Cerises noires

Pecherot Plaie ouvertePatrick Pécherot est un écrivain de l’air du temps – pas forcément le nôtre, pas tout à fait un autre. Il déambule le nez en l’air, humant le parfum des choses qui ne sont plus mais qu’on devine encore, qu’on les espère, les regrette ou les redoute. Une plaie ouverte1 est une enquête mélancolique autour de la Commune de Paris, disparue dans les fumées d’un dernier idéal révolutionnaire, elle qui était née sur les décombres de la guerre de 1870. Tiens, soixante-dix, c’est aussi le nombre d’années d’existence de la Série Noire, il n’y a pas de coïncidence, dirait Marceau, le héros usé de ce roman moins noir que gris, comme l’oubli. 

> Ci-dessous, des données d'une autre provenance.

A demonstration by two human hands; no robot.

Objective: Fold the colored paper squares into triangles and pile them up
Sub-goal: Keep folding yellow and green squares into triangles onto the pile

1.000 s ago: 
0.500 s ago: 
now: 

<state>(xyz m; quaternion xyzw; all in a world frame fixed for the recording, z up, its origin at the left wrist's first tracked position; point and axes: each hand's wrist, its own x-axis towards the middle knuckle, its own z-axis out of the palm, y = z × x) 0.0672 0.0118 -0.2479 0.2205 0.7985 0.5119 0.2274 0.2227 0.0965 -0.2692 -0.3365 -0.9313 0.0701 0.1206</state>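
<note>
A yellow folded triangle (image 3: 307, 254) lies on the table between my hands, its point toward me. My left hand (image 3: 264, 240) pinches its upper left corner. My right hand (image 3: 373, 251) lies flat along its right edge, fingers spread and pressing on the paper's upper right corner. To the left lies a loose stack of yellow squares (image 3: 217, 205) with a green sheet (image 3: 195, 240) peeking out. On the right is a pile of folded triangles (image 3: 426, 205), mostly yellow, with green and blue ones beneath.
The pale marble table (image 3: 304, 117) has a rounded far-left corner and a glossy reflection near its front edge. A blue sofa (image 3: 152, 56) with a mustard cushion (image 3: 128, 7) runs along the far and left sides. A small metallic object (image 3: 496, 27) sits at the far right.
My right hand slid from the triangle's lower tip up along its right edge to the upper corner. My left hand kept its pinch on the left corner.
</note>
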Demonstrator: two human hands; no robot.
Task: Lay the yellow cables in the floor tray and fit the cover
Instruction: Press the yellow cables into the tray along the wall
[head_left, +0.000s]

Parce qu’on l’oublie, la Commune, comme on oublie la défaite qui l’a précédée. Celle-ci sans doute parce qu’une défaite, ce n’est pas glorieux dans le roman national, celle-là peut-être parce qu’une révolution, ce n’est pas convenable par les temps qui courent. Or, Pécherot, le convenable, il s’en fout, et le roman national n’est qu’un prétexte à dénicher les histoires minuscules passées à la trappe de la majuscule.

Les amateurs de polar pur jus s’étonneront du breuvage, ils s’y égareront – c’est un effet secondaire parfaitement assumé – comme on s’égarerait dans des potions opiacées. Mais ils y goûteront autre chose, le sel d’une histoire de revenants : les surgis de l’imaginaire et les anonymes passants ; ceux dont on se souvenait encore un peu, Jules Vallès, Louise Michel, Gustave Courbet ; ceux qu’on se surprend à croiser, Verlaine, Rimbaud ; ceux qu’on n’attendait pas ici, Calamity Jane, Buffalo Bill…

Une plaie ouverte n’est ni un hymne ni une déploration, il n’y a pas de barricades glorieuses, pas de pathos sanglant et aucune main n’est vraiment propre. C’est un récit spectral autour des premières photos et du premier cinéma, de l’exil et du Far West, du temps des cerises et des sanglots qu’on retient. C’est un roman construit sur les mirages d’une écriture inventive et singulière qui est aussi une voix, la voix généreuse et poétique de quelqu’un qui aime les gens, les connaît et les comprend.